Why keep my mind from wandering?  And why not inflict it on the world? 

The weather here’s unseasonably warm.  Frighteningly so.  As in, 60 degrees out right now.  The part that’s odd is how it can be the same temperature inside as it was Friday, but I psychosomatically feel warmer; psychosomatically being your ten cent word of the day.

The Socks That Rock yarn came in Friday’s mail (a very impressive turnaround time for being shipped Tuesday), and I spent most of Friday night winding it.  Is there any good way to wind a skein of yarn by hand?  I mean, srsly.  No matter how hard I try, I end up with tangles.
It is beautiful, though.  Slightly shiny, and caramelly coloured and…I want my own, but I really don’t have space for it at the moment.  Do need more neutral colored socks for work, though.  Maybe next year.
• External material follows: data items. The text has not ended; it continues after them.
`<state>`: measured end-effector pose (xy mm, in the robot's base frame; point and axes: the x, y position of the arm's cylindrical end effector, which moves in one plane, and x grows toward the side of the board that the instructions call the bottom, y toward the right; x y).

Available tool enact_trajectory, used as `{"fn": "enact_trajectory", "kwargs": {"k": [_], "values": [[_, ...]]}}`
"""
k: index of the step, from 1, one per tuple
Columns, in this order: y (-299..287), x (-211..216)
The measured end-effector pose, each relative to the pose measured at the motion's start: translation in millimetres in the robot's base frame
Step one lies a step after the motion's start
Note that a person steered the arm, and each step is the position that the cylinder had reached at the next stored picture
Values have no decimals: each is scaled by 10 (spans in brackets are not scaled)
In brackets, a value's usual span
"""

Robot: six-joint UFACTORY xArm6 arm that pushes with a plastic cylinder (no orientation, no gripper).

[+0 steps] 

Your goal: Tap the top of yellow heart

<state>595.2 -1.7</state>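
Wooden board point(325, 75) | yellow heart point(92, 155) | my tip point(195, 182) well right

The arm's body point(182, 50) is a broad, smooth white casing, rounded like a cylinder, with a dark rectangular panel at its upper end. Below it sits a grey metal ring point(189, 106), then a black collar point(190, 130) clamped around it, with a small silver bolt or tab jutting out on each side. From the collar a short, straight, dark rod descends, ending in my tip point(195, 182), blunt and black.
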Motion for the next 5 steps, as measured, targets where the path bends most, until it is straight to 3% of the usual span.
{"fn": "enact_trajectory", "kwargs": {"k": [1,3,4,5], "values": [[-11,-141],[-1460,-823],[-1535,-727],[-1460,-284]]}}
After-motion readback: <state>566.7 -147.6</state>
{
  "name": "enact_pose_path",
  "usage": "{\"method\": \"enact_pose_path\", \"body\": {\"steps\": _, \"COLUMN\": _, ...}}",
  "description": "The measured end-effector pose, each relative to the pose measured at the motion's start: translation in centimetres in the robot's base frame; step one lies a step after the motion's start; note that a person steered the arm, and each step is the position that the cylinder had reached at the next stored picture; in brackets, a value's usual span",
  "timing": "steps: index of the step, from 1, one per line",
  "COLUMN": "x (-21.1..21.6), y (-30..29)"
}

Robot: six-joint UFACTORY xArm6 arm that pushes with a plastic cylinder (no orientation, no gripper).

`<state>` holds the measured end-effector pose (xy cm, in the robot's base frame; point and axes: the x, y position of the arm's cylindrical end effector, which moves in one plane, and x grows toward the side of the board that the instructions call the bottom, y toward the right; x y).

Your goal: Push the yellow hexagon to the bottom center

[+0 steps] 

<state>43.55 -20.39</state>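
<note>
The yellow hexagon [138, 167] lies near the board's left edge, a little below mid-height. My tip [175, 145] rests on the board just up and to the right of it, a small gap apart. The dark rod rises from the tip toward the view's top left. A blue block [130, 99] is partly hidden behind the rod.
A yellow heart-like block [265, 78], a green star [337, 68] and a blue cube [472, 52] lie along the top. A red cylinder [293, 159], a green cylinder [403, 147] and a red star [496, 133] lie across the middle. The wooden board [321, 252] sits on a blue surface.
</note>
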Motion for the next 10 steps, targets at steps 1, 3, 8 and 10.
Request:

I’m quite zen today, which is a bit odd for me.  (If you don’t know me in person–let’s just say that it’s a wonder my blood pressure isn’t ridiculous from time to time.)  I’m reading Richard Dawkins, though, so don’t be surprised if this changes soon.  I can’t decide whether I really appreciate what he has to say, or if it makes me furious that he seems so unkeen on religious agnosticism.

I want to make up my mind about Benazir Bhutto, but I’m not sure what I feel yet.  I don’t like this sort of unsurety, usually my feelings are certain even if they’re completely off-base.  Hrm.  I have to admit it was good to see all of the Pakistani women out en force.

Completely off topic: if anyone can recommend a good foundation that’s not excessively priced but not cheap, I’d appreciate it–going to the mall later for something else and I might stop at Sephora.  I’m having a Pizza Face day (anyone who can tell me where that’s from gets brownie points) and I’m nearly 24.